============================================================================
    sam-analyze - tool
============================================================================

The purpose of this tool is to analyze SAM- or BAM-files.
If a BAM-file has to be analyzed, it has to be converted into the SAM-format.
( In the future there might be an option to let this tool perform that task too.
  Another possible future function would be to import directly from a cSRA-accession. )

----------------------------------------------------------------------------

The tool can:

1) import a SAM-file and write it into a SQLITE-database

2) analyze the SQLITE-database for problems ( FLAGS etc. ), print a report

3) export all or some of the SPOTS written to the SQLITE-database in SAM-format

4) create a reference-report ( frequencies of reference-usage by spots )

----------------------------------------------------------------------------

The tool can be used to:

- explore what is wrong with a given SAM/BAM-file

- predict if loading a SAM/BAM-file with bam-load would succeed
    ( faster than probing with bam-load itself )

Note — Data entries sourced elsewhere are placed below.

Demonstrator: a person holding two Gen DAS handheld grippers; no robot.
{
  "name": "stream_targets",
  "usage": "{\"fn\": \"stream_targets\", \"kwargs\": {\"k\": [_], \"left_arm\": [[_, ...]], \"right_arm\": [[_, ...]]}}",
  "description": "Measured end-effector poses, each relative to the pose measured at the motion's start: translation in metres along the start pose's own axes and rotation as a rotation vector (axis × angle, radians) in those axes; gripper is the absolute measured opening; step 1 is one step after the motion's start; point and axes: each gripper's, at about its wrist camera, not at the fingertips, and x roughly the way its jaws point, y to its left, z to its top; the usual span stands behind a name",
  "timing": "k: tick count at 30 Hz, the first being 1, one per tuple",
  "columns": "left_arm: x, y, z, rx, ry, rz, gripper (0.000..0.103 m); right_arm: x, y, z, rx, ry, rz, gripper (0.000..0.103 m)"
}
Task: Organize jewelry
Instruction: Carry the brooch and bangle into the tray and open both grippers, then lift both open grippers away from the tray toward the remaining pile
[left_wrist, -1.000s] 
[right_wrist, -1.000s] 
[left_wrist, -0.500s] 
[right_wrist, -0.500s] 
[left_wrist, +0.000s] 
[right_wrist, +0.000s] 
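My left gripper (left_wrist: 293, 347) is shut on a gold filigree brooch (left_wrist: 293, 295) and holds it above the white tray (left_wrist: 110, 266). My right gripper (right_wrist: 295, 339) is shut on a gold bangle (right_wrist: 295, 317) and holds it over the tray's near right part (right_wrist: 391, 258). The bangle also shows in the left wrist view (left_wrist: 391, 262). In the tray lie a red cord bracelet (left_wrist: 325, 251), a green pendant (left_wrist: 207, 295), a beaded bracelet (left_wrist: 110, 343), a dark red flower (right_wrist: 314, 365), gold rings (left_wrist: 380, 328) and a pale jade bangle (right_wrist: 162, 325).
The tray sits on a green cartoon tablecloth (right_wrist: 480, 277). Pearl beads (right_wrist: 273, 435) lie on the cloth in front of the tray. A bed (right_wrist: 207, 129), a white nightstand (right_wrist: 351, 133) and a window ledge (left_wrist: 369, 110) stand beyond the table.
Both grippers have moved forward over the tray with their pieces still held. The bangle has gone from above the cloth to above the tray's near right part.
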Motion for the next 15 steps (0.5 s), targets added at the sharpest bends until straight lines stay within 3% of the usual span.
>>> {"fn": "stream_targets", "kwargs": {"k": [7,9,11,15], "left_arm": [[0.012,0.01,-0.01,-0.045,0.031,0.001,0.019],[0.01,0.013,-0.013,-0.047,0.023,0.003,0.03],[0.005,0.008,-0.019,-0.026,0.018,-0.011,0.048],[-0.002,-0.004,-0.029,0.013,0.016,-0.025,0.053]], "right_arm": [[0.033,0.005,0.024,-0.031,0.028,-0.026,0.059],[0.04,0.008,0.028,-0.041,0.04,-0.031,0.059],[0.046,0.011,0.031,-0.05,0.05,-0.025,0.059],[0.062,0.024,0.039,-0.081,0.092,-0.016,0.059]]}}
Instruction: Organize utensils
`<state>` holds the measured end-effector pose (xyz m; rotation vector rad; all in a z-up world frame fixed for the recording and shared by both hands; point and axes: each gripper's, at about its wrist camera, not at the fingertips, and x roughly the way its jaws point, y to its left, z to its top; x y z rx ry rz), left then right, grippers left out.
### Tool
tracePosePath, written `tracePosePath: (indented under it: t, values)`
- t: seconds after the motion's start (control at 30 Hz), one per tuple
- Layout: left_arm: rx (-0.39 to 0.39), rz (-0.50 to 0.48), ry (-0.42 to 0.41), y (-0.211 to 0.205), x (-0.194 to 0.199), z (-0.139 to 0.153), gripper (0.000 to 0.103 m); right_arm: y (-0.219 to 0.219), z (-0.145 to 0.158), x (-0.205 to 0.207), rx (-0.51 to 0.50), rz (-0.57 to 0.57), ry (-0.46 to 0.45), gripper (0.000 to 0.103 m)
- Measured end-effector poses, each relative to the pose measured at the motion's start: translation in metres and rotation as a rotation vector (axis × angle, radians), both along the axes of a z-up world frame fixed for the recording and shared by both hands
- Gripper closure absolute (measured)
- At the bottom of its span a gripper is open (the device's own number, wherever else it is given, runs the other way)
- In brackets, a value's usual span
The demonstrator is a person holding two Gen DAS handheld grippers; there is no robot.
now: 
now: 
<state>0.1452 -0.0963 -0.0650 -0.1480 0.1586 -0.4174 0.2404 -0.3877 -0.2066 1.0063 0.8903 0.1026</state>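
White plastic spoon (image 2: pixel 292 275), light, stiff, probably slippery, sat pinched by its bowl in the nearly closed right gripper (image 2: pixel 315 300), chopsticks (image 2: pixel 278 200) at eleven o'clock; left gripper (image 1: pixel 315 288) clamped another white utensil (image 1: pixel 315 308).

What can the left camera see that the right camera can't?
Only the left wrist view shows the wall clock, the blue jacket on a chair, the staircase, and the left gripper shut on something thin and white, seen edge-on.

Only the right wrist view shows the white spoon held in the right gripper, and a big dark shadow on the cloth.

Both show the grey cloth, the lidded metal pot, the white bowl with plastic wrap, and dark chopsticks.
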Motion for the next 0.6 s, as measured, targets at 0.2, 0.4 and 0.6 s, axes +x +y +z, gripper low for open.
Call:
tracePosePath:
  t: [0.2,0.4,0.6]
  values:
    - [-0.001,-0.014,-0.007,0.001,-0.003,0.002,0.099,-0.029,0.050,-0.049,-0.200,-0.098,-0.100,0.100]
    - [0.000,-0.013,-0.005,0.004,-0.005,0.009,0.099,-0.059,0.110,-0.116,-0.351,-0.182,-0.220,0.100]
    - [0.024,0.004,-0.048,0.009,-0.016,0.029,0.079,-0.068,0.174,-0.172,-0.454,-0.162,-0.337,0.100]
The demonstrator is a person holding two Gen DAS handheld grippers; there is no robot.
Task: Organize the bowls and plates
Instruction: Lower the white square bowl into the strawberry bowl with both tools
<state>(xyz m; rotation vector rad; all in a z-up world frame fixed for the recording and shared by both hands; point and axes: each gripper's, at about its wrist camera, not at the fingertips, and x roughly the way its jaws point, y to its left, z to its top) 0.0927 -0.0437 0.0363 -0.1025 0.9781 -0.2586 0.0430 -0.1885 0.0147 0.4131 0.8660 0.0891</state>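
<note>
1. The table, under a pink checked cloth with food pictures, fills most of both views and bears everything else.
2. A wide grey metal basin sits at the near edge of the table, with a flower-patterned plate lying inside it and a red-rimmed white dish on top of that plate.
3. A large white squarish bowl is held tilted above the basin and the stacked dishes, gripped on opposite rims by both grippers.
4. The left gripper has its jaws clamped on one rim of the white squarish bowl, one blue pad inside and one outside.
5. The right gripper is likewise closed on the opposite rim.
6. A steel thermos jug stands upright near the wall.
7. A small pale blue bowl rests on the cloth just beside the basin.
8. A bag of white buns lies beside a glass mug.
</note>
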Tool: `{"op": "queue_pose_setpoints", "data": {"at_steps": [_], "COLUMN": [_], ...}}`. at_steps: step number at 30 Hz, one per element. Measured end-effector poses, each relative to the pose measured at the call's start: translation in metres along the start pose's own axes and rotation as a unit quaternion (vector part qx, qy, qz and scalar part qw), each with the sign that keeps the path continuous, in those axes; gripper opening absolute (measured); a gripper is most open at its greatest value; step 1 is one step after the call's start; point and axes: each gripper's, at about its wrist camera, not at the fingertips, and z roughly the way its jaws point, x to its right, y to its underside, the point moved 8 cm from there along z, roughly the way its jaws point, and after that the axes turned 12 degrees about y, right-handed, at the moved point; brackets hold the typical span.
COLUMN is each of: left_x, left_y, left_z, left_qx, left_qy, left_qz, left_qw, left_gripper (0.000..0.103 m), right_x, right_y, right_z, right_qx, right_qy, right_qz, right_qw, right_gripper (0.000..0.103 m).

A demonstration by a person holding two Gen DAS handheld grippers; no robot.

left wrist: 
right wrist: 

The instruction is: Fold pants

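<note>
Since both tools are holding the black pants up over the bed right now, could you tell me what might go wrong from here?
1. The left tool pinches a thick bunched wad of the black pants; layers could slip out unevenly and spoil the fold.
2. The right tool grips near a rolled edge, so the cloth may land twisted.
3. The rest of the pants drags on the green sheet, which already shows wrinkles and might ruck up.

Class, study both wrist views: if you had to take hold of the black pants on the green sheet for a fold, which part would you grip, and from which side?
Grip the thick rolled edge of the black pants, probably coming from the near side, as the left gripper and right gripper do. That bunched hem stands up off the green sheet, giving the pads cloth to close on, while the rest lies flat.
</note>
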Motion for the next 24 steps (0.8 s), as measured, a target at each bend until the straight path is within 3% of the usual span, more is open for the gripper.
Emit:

- fix problems before running bam-load ( for instance fixing invalid names )

- create short examples from existing SAM/BAM-files or cSRA-accessions
    for the purpose of creating fast tests for other tools

----------------------------------------------------------------------------

The tool leaves a SQLITE-database behind, which can be manually examined
with 'sqlite3' - the SQLITE-commandline-tool or other SQL-explorer-tools.
( In the future there might be an option to remove the database after
 the EXPORT-step. )

The sqlite-library is statically linked into the tool - it does not need
to be installed for the tool to function.

----------------------------------------------------------------------------

IMPORT:
=======

just import the SAM-file 'filename.SAM'
    $./sam-analyze -i filename.SAM
    ( the produced SQLITE-database defaults to 'sam.db' )

import the same file, but show progress
    $./sam-analyze -i filename.SAM -p

import the same file, show progress and print report
    $./sam-analyze -i filename.SAM -pr

import the same file, use 'example.db' as output
    $./sam-analyze -i filename.SAM -d example.db

import the same file, into an in-memory-database
    $./sam-analyze -i filename.SAM -d :memory:
    ( this makes no sense on its own, but if the import is followed by analyze and export
      and the machine has lots of RAM, this can be faster )

import the same file, increase transaction size to 100k ( default=50k )
    $./sam-analyze -i filename.SAM -t 100000
    ( the transaction-size is in lines imported, the higher the faster )

import the same file via stdin
    $cat filename.SAM | ./sam-analyze -i stdin
    ( the special name 'stdin' is used to import via a pipe )

import the same file, but limit the number of alignments read to 1000
    $./sam-analyze -i filename.SAM -l 1000
    ( the limit is on the number of alignments, all headers are imported,
      this can result in half-aligned spots, even if the source does not have them )

TBD:
    - require a config-file ( identical to bam-load )
    - import the used/all references for later tests
    - mark external vs. internal references

----------------------------------------------------------------------------

ANALYZE:
========

import the SAM-file 'filename.SAM' and analyze it
    $./sam-analyze -i filename.SAM -a

analyze a previously created database 'sam.db' ( the default name )
    $./sam-analyze -a

analyze a previously created database named 'other-name.db'
    $./sam-analyze -d other-name.db -a

TBD:
    - add plugable tests to the analyze-step
    - test if secondary alignments have the same sequence as primary ones
    - test for invalid flags
    - test if reference + cigar matches the sequence
    - test if alignments refer to unknown references
    - test if alignments refer to out-of-bounds positions on references
    - test if all references mentioned or used are available

----------------------------------------------------------------------------

EXPORT:
=======

export from the default database into a file 'out.SAM'
    $./sam-analyze -e out.SAM

export from the default database into a file 'out.SAM' with progress and report
    $./sam-analyze -e out.SAM -pr

export from a previously created database 'other-name.db'
    $./sam-analyze -d other-name.db -e out.SAM

export via stdout
    $./sam-analyze -e stdout

export into 'out.SAM', but write only used references in header-section
    $./sam-analyze -e out.SAM -u

export into 'out.SAM', and fix invalid QNAMES ( convert spaces to underscores )
    $./sam-analyze -e out.SAM -f

export into 'out.SAM', and sort output by reference-position
    $./sam-analyze -e out.SAM -s
    ( default is not sorting at all, the alignments are written in the same order
     as they have been imported )

export into 'out.SAM', and sort output by QNAME
    $./sam-analyze -e out.SAM -n
    ( sorting by reference-position and by QNAME are mutualy exclusive )

export into 'out.SAM', but export only 1000 spots
    $./sam-analyze -e out.SAM -E 1000
    ( The limit is on the number of spots not alignments! Helpful for creating tests. )

export into 'out.SAM', and produce a reference-report-file
    $./sam-analyze -e out.SAM -R ref-report.txt
    ( the reference-report-file lists how often each reference is used,
    unused references are omitted )

TBD:
    - use smallest number of references if output is restricted to a subset of spots
    - generate coverage report ( which reference-position --> coverage )
    - generate hot-spot report ( which reference-positions have to highest coverage )
    - drive the general-loader to write cSRA-format
    - add plugable filters into export-stream

----------------------------------------------------------------------------

The 3 steps ( import - analyze - export ) can be combined:
    $./sam-analyze -i filename.SAM -a -e out.SAM

TBD:
    - if no import/export files are given the tool does nothing and quits
    ( it should produce an error message )